Work to complete
From the material that follows, count the lines with the word "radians" in them. Reply with the number only.

Material to process
»»
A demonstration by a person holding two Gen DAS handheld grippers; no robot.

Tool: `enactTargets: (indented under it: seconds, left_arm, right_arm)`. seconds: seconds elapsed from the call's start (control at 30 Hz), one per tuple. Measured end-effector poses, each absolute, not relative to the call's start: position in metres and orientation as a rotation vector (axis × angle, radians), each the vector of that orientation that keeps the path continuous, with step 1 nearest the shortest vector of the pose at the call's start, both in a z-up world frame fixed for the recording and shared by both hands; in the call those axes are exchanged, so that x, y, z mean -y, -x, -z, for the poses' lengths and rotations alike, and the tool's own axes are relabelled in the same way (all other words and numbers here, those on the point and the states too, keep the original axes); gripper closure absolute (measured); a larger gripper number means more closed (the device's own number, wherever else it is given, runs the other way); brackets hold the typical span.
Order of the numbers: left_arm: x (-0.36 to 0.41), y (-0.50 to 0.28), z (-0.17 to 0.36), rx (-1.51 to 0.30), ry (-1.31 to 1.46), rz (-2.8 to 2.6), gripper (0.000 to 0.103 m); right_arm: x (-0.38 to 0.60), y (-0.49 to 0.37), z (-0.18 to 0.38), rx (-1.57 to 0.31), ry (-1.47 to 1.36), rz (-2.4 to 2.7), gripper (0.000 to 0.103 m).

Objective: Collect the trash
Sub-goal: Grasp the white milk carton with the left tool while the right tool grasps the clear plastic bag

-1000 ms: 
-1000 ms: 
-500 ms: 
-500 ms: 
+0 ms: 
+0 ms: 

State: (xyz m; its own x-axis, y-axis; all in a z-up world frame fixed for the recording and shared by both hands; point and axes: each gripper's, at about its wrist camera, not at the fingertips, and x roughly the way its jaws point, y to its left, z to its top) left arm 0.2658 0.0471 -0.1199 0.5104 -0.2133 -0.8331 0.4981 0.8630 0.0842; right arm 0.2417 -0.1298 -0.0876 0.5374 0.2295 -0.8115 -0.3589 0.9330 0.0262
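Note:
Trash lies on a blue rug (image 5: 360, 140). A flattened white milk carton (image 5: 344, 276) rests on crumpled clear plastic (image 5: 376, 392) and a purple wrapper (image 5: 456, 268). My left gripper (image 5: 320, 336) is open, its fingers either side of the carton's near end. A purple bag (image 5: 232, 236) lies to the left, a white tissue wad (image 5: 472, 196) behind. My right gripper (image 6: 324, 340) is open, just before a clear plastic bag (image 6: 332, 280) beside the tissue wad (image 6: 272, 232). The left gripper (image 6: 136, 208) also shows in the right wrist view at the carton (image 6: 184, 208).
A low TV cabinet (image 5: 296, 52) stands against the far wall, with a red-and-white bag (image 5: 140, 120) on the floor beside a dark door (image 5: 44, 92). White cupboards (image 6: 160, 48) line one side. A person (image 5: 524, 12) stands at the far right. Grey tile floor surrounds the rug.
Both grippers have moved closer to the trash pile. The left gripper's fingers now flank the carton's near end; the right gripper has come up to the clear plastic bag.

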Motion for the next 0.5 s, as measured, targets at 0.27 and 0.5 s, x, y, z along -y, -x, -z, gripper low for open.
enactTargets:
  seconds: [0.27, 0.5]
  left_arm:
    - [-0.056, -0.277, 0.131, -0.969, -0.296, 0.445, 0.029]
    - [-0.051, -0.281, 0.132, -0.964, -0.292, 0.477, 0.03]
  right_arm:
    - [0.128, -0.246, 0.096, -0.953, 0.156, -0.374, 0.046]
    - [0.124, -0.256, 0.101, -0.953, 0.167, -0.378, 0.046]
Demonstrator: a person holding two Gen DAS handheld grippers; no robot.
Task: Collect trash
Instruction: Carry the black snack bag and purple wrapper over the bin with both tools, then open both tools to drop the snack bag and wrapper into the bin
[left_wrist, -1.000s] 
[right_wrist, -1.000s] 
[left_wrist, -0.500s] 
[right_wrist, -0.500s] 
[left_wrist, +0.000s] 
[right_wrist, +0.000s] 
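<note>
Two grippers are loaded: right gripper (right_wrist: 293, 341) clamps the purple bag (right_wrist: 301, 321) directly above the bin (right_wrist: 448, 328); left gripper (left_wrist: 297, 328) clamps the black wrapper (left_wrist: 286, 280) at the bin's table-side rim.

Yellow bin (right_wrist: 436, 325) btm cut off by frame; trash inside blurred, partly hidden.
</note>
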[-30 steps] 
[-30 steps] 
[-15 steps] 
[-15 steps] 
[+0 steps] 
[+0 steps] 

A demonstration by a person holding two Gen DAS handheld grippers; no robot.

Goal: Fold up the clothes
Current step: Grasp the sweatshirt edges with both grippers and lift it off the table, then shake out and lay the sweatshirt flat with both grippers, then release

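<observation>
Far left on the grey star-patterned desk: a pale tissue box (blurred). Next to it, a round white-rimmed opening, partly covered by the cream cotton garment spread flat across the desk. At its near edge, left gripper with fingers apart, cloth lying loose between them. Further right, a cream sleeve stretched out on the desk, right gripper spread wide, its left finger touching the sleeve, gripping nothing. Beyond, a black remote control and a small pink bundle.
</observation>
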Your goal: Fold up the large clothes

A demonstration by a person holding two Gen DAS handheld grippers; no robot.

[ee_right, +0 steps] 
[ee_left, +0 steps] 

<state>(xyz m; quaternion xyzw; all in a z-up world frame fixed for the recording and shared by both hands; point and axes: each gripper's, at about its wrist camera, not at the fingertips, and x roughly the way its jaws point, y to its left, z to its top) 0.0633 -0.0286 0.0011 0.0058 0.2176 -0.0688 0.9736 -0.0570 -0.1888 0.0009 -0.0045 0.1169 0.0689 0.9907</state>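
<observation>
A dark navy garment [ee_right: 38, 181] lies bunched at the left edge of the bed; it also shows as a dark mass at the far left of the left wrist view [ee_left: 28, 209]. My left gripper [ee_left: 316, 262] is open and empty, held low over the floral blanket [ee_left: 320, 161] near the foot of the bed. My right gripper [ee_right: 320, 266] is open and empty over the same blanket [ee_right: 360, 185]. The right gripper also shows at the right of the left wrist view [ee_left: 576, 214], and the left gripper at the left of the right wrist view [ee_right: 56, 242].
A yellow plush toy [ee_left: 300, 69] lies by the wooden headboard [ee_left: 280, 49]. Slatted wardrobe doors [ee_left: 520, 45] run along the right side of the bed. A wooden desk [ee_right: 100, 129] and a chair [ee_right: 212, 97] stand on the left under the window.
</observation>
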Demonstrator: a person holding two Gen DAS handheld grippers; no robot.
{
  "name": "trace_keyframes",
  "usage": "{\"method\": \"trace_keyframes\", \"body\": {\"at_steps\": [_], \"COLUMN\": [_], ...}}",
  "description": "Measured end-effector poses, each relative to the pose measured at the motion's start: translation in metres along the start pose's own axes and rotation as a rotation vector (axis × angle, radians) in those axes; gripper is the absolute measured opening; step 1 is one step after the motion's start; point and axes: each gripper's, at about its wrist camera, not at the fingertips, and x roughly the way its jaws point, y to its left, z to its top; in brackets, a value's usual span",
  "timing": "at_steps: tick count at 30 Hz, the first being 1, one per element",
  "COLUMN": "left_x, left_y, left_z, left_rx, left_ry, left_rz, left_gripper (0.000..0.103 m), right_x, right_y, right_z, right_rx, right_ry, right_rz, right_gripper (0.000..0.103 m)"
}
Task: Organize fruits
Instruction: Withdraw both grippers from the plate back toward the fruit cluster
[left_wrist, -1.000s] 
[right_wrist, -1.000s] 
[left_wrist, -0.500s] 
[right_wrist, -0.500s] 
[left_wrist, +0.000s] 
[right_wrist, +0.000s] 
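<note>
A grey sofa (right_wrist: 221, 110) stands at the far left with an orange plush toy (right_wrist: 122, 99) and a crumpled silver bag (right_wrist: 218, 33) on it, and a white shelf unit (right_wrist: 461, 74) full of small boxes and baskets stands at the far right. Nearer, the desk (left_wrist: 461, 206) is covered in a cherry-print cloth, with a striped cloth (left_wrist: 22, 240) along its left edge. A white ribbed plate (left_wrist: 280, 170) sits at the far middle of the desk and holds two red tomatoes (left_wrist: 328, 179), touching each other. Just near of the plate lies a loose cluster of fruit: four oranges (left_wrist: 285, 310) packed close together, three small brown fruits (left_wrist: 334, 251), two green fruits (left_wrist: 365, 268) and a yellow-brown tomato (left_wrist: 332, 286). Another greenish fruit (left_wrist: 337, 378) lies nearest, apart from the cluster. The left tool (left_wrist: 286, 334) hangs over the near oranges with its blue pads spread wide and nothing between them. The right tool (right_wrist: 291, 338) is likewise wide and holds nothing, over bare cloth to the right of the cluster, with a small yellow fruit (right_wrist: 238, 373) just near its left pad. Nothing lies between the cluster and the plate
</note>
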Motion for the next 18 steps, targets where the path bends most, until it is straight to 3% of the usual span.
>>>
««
Exercise answer
2